Kimi Antonelli aborde le Grand Prix de Miami en tête du championnat du monde à 19 ans, avec neuf points d’avance sur son équipier Mercedes George Russell après ses victoires consécutives en Chine et au Japon, et ce début de saison a transformé la hiérarchie attendue chez Mercedes en véritable duel pour le titre.
Le plus frappant, pour Antonelli, est que cette montée en puissance ne repose pas sur un changement brutal d’approche, mais sur le socle posé en 2025. Lors d’une session média avant Miami à laquelle participait F1.com, le pilote Mercedes a expliqué que le fait d’avoir déjà disputé « tous les circuits l’an dernier » et vécu des week-ends complets de Formule 1 l’aide à mieux savoir « à quoi s’attendre », y compris dans sa manière de se déplacer et de se gérer sur un week-end. « Globalement, je me sens plus fort », a-t-il dit, en ajoutant qu’il se sent aussi « plus détendu » et « plus en confiance ».
Antonelli a estimé que cette expérience joue un « rôle énorme » dans son début de campagne 2026. Devenu le plus jeune leader de l’histoire de la F1, il a reconnu que la saison avait commencé « un peu différemment maintenant », avec un départ meilleur que ce qu’il imaginait lui-même, mais il insiste sur la continuité de sa méthode. Son objectif reste de se concentrer sur ce qu’il a à faire, sans penser au résultat final ou au long terme, afin de « maximiser chaque fois » qu’il monte dans la voiture. Pour Miami, il a fixé une cible claire: revenir « là où nous avons laissé les choses au Japon, ou même encore plus forts ».

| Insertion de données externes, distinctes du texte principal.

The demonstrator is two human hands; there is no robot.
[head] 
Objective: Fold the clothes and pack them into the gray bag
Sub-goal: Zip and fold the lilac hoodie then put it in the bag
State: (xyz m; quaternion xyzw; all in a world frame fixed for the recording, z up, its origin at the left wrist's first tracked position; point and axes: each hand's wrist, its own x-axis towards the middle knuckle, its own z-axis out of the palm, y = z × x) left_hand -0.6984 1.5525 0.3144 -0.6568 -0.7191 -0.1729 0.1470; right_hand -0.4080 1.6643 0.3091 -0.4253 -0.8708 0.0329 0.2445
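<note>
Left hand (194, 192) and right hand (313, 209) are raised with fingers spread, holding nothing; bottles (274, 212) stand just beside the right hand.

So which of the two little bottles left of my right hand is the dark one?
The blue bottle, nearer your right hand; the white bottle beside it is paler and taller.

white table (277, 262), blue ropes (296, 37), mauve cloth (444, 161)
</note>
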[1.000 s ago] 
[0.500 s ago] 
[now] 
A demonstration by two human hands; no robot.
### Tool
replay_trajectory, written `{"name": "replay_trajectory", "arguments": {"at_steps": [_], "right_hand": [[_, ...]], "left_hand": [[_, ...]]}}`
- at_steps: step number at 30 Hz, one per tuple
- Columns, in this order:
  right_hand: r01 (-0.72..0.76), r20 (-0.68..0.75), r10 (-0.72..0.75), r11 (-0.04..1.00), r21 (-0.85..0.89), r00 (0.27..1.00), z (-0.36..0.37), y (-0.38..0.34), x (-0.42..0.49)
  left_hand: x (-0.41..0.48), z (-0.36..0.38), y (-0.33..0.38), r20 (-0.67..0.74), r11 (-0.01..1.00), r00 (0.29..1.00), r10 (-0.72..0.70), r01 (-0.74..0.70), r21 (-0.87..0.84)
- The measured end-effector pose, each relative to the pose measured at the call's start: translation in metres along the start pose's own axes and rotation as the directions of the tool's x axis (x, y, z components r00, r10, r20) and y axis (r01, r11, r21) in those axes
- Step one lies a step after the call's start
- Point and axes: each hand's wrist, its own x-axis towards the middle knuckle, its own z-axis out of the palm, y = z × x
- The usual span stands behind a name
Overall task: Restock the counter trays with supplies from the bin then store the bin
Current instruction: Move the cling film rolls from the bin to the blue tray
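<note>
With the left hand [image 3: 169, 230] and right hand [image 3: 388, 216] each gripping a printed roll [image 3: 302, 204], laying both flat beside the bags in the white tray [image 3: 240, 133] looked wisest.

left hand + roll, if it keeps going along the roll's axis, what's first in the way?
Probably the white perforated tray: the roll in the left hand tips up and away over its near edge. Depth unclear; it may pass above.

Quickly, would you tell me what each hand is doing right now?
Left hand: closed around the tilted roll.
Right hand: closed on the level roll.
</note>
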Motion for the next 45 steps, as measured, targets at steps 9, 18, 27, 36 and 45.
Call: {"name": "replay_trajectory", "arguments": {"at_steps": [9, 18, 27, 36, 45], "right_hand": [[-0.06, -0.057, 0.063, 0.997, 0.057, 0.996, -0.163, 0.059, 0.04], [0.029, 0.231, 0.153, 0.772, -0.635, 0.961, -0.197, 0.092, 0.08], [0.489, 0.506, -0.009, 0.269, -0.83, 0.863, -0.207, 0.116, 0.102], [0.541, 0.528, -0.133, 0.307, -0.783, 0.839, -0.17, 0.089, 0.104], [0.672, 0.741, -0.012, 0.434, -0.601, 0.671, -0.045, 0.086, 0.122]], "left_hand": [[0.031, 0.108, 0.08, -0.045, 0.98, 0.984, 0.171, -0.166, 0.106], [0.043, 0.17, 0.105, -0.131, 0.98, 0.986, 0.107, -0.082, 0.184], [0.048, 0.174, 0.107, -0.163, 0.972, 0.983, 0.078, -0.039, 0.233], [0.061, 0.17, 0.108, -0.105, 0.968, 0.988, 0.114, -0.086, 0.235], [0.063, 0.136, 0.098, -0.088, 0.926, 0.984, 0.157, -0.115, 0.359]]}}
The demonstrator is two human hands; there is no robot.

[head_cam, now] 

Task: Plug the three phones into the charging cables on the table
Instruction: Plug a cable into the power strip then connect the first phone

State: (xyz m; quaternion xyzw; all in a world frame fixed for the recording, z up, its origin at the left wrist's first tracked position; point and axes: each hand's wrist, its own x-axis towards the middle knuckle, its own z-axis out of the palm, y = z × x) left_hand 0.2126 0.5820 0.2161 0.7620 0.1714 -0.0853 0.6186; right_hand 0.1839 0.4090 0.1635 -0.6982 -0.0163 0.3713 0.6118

Cette dynamique change forcément la lecture du duel interne chez Mercedes. Antonelli ne parle pas comme un outsider surpris par sa réussite, mais comme un pilote qui sent que son niveau peut encore monter, y compris sur des pistes où il avait davantage souffert en 2025. Face à lui, Russell n’a plus seulement à gérer le statut de favori annoncé de Mercedes, mais un équipier qui a déjà converti son potentiel en victoires et en avance comptable.
Jolyon Palmer, ancien pilote de F1, a résumé cette nouvelle tension sur le podcast F1 Nation. Pour lui, Russell « reste le favori pour devenir champion du monde » grâce à sa vitesse et, surtout, à son expérience. Mais Palmer a aussi souligné qu’Antonelli, encore âgé de seulement 19 ans, gagne très vite en confiance depuis qu’il a pris la tête du championnat.
L’ancien pilote voit toutefois une différence importante dans la manière dont Russell vit cette menace. Là où Palmer estimait que Lando Norris laissait apparaître davantage de pression au début de sa campagne 2025, il décrit aujourd’hui un Russell toujours sûr de lui. Il a expliqué que le Britannique « a les épaules en arrière », qu’il traverse le paddock avec une vraie assurance et qu’il conserve cet air confiant même après avoir été battu par Antonelli en Chine et au Japon. Autrement dit, Miami n’arrive pas dans un climat de crispation ouverte chez Mercedes, mais dans celui d’un affrontement devenu beaucoup plus sérieux que prévu.
Alex Jacques, commentateur F1, va dans le même sens. Dans une vidéo de débrief du début de saison, il a affirmé que le niveau montré par Antonelli en fin d’année 2025 s’était confirmé en 2026 et que cela représentait déjà « un signal d’alarme pour George Russell ». Jacques continue de voir Russell comme le favori, en raison de son vécu et de sa connaissance de l’équipe, mais il considère que l’émergence rapide d’Antonelli a mis fin à toute idée d’un parcours tranquille vers le titre.
Johnny Herbert, interrogé par Motorsport Week, a lui aussi présenté la situation comme un face-à-face appelé à s’installer. Selon lui, il serait risqué de miser uniquement sur Antonelli plutôt que sur Russell, mais l’Italien ne peut que progresser et se renforcer à mesure qu’il mûrit. Herbert estime même que, chez Mercedes, « le titre F1 se jouera entre ces deux-là », en voyant dans cette rivalité une opportunité majeure pour l’équipe comme pour ses deux pilotes.
C’est ce qui donne à Miami un poids supérieur à celui d’une simple quatrième manche. Antonelli n’y arrive plus comme la révélation du printemps, mais comme le leader du championnat et le centre de gravité de la lutte interne chez Mercedes. Russell garde le statut de référence par son expérience, mais la bataille pour le titre ne se dessine plus autour d’un seul homme: elle se joue désormais à deux, dans le même garage.